A role for PYK2 in ANG II-dependent regulation of the PHAS-1-eIF4E complex by multiple signaling cascades in vascular smooth muscle.

Regulation of the PHAS-1-eukaryotic initiation factor-4E (eIF4E) complex is the rate-limiting step in the initiation of protein synthesis. This study characterized the upstream signaling pathways that mediate ANG II-dependent phosphorylation of PHAS-1 and eIF4E in vascular smooth muscle. ANG II-dependent PHAS-1 phosphorylation was maximal at 10 min (2.47 +/- 0.3 fold vs. control). This effect was completely blocked by the specific inhibitors of phosphatidylinositol 3-kinase ( PI3-kinase, LY-294002), mammalian target of rapamycin, and extracellular signal-regulated kinase 1/2 (ERK1/2, U-0126) or by a recombinant adenovirus encoding dominant-negative Akt.
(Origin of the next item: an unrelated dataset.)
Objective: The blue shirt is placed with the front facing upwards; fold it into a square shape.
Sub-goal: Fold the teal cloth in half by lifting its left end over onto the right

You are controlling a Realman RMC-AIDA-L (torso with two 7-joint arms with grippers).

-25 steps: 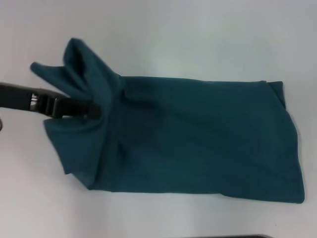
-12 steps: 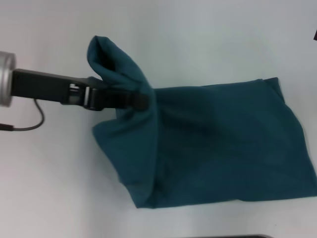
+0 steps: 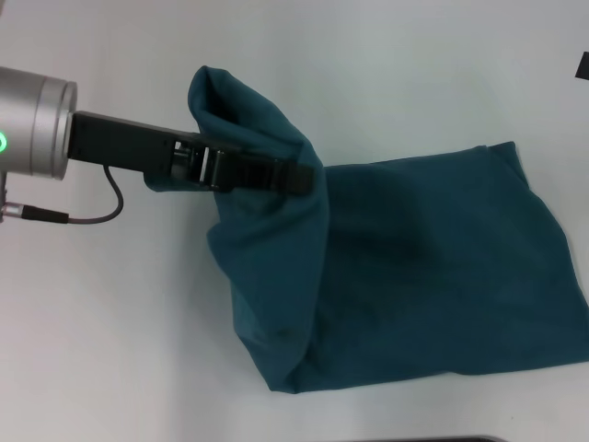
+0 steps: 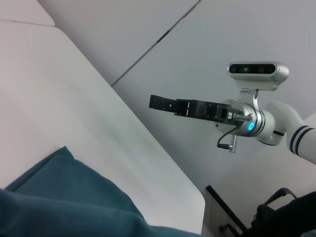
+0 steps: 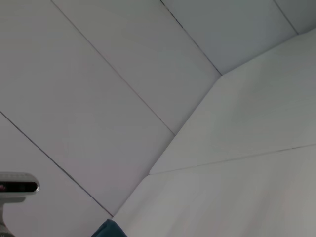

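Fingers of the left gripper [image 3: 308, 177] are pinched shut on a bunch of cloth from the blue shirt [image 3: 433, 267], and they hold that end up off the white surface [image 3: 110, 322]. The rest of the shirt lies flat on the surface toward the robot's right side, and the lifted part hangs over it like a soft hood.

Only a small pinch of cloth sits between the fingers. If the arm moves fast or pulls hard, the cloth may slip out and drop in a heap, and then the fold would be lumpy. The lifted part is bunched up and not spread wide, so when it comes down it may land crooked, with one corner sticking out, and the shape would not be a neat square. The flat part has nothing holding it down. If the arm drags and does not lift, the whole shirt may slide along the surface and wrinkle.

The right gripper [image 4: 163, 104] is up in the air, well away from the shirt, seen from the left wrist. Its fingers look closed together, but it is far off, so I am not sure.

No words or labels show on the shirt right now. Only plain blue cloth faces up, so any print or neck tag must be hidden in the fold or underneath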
PHAS-1 phosphorylation was followed by dissociation of eIF4E. Increased ANG II-induced eIF4E phosphorylation was observed at 45 min (2.63 +/- 0.5 fold vs. control), was maximal at 90 min (3.38 +/- 0.3 fold vs. control), and was sustained at 2 h. This effect was blocked by inhibitors of the ERK1/2 and p38 mitogen-activated protein (MAP) kinase pathways, but not by PI3-kinase inhibition, and was dependent on PKC, intracellular Ca2+, and tyrosine kinases. Downregulation of proline-rich tyrosine kinase 2 (PYK2) by antisense oligonucleotides led to a near-complete inhibition of PHAS-1 and eIF4E phosphorylation in response to ANG II. Therefore, PYK2 represents a proximal signaling intermediate that regulates ANG II-induced vascular smooth muscle cell protein synthesis via regulation of the PHAS-1-eIF4E complex.[1]